Every musician experiences a similar combination of excitement and fear when entering a studio for the first time. Massive ambitions are met with the time consuming details of professional music production. Bellingham is such a breeding ground for musicianship that you can almost guarantee that every day someone is venturing into a studio for the first time to put their piece into a reproducible format.
In our community, interested parties are lucky to find a variety of audio engineering options ranging from DIY bedroom recordings to high-quality, professional studios. In the latter group, one studio stands out for its quality, accessibility, community contribution and its ability to foster an environment conducive to the growth of new generations of audio engineers and the musicians they record.
Champion St Sound Studios has been an anchor for countless musical acts. As Russ Fish puts it, you could go to, “any local show, ask around, and someone will have probably recorded here.”
If there is anyone who can speak to the influence and volume of work the studio performs, it is Russ Fish. Russ manages Champion Street Studios for WWU as well as the school’s on-campus Fairhaven College recording studio and mixing suite. Russ has seen the growth of the audio engineering program, offered through Fairhaven College at WWU and was instrumental in the school’s 2016 expansion into Champion Street to deal with the increasing demand for the program. As well as teaching several classes in the program and maintaining the current studio systems and upgrades, Russ works freelance out of Studio B, a separate facility at Champion Street under the name Starfish Audio.
Russ is not alone in this endeavor. Assistant professor and program advisor Mark Miyake, who joined Fairhaven College in 2015, provides a high level of expertise as an ethnomusicologist in the cultural side of music, helping musicians think about the way in which they perform and how it is related to larger social and cultural systems. These two are joined by countless of faculty and staff not only within Fairhaven College, but throughout WWU, who all work together to bring the greatest music education they can to every student.
I sat down with Russ in Studio B at Champion Street. This is where he works on most of his freelance jobs, while in the slightly larger Studio A students take audio courses and are free to work on their own projects. Russ filled me in on the accomplishments of the audio engineering program.
“Our expertise, scholarship and professional experience really complement each other,” Russ says in reference to his fellow teachers and professors.
The goal of the program is to empower students to become familiar with working in an analog/digital hybrid studio environment and to help them build unique connections while expanding a portfolio that they can use after graduation to start their own careers. If you’re in a band, the main way to get into the studio is by knowing a student in the program, although there is a sign-up sheet so that musicians without student connections can find someone to work with.

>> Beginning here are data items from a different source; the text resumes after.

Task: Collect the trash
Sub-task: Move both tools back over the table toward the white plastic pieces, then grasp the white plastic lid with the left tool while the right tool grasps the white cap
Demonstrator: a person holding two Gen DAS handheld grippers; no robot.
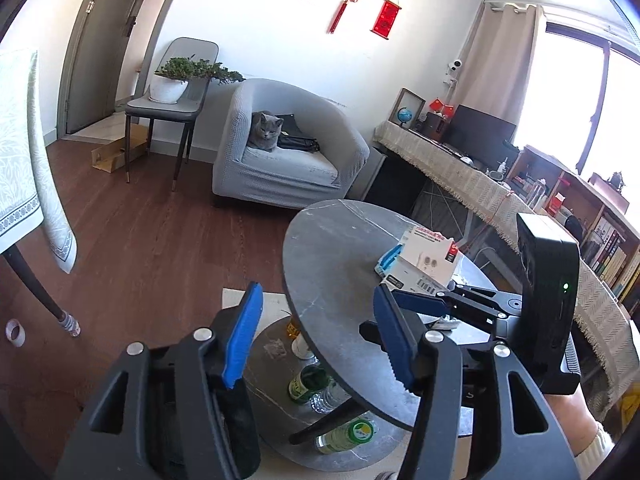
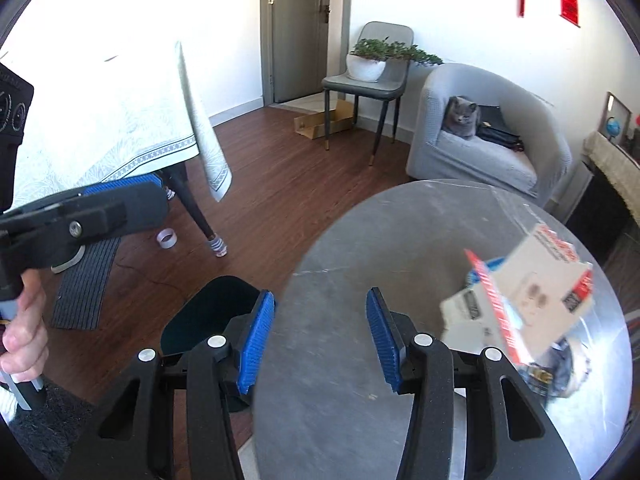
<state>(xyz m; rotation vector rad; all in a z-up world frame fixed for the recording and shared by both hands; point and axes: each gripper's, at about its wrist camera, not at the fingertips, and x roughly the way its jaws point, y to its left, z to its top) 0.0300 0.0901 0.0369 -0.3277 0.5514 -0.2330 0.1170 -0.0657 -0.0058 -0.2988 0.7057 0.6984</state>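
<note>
Two hand-held grippers are hovering over a round grey table [image 1: 332, 248] in a sunlit living room. In the left wrist view, the left gripper [image 1: 316, 332] is filling the bottom of the frame with its blue-padded jaws spread and nothing between them. The right gripper [image 2: 320, 332], seen from its own camera at lower centre, is likewise standing apart with only the bare tabletop showing in the gap.

A white and red cardboard box [image 1: 430, 256] is lying on the table at right of centre in the left view, resting on other flat packaging with a blue edge; in the right view the same box is appearing blurred at the right edge of the frame. Below the tabletop, on the table's lower shelf at bottom centre of the left view, a green-capped bottle [image 1: 306, 384] and a clear plastic bottle [image 1: 344, 436] are lying beside a crumpled wrapper [image 1: 276, 348].

A black bin [image 2: 208, 312] is standing on the wooden floor at lower left of the right view, just beside the table's edge. A hand [image 2: 22, 336] is gripping the other tool's handle at the far left of that frame.

In the background, a grey cat [image 1: 264, 130] is sitting in a grey armchair [image 1: 288, 148], next to a chair holding a potted plant [image 1: 176, 76].
</note>
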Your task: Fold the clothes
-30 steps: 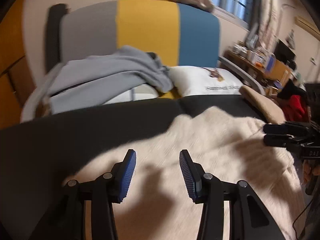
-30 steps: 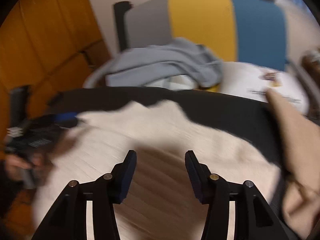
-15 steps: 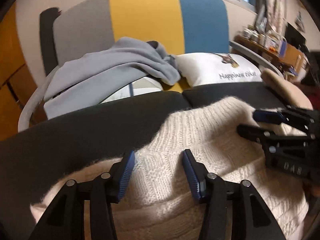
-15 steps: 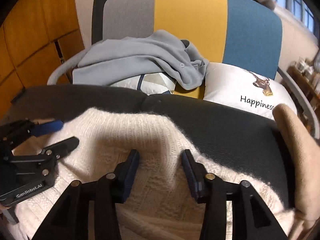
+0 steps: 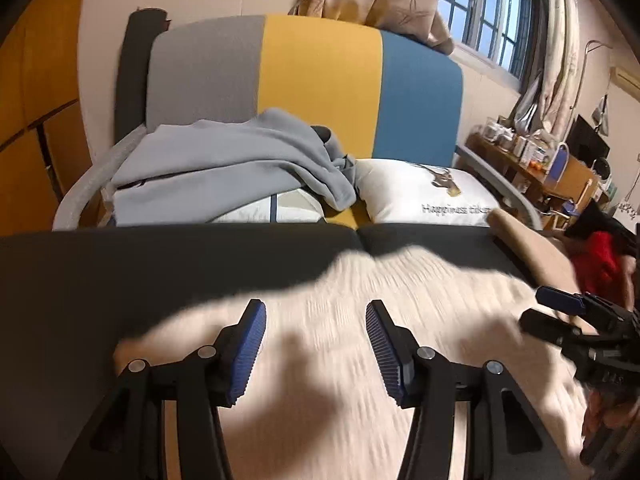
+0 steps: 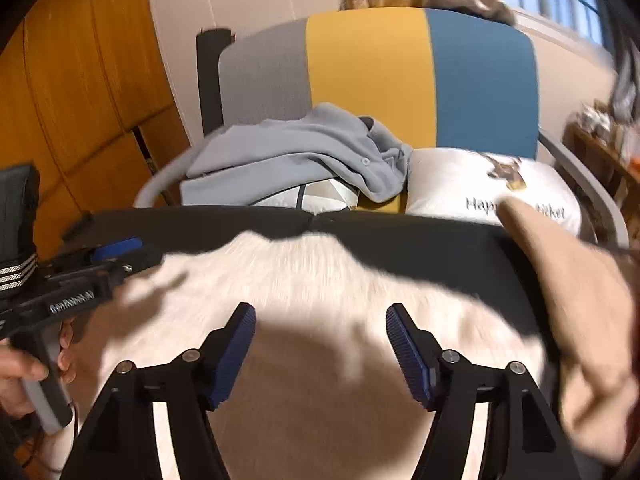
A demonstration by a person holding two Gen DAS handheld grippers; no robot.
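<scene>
A cream knit sweater (image 5: pixel 360 320) lies spread on a dark surface (image 5: pixel 120 272); it also shows in the right wrist view (image 6: pixel 320 280). My left gripper (image 5: pixel 316 344) is open and empty, held just above the sweater's left part. My right gripper (image 6: pixel 320 344) is open and empty above the sweater's right part. Each gripper shows in the other's view: the right one (image 5: pixel 556 316) at the right edge, the left one (image 6: pixel 116 256) at the left edge. Both frames are motion-blurred.
A grey garment (image 5: pixel 224 168) lies on pillows behind the dark surface, against a grey, yellow and blue chair back (image 5: pixel 320 80). A white "Happiness" pillow (image 5: pixel 424 196) sits to the right. A tan garment (image 6: pixel 568 288) lies at the sweater's right. Wooden panels (image 6: pixel 80 80) stand left.
Both grippers have pulled back and up from the sweater's far edge, and their jaws stand wider. The sweater's far edge now lies flat on the dark surface.
</scene>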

The program keeps their doors as open as possible despite exceptionally high demand which can make classes fill quickly. Russ describes it as, “a good problem to have,” and hopes that the program can continue to grow to accommodate student interest.
Within the program, many of the students collaborate with other students on their assignments. Sometimes it’s a friend’s band that ends up in the studio for the student to record. Often other students in the program are willing to help out so they can grow and feed off of each other’s knowledge.
By all account,s the program is an amazing opportunity for young musicians and audio-engineers to expand their technical skills while gaining valuable professional studio experience. The program already has several success stories like Michael Erickson (WMD) and Hans Watkins (Arbour) both of whom have gained significant followings. The number of bands that have utilized Champion Street is endless, as is the impact it is having on Bellingham’s increasingly influential music scene.
For some, though, professional studio work is out of reach for any number of reasons. I, for one, work on doing home recordings because even though I have a great love for audio engineering, the time for school in my life has passed and my budget can’t quite cover the expenses of a professional studio.
I ask Russ for some advice on how to find inspiration in recording because inspiration can drive us to succeed against any odds. “You should record the things you love, the sounds that inspire you,” he says. For people caught up by the financial aspect, “the gear is not where the life comes from,” he continues. “It’s the people.”
Music is about dedication to something you love. It’s creating something that moves you first, and others later. If you’re an aspiring musician or audio engineer with limited recourse, keep doing what you love to the best of your abilities and keep your eye out for fantastic opportunities like Champion Street.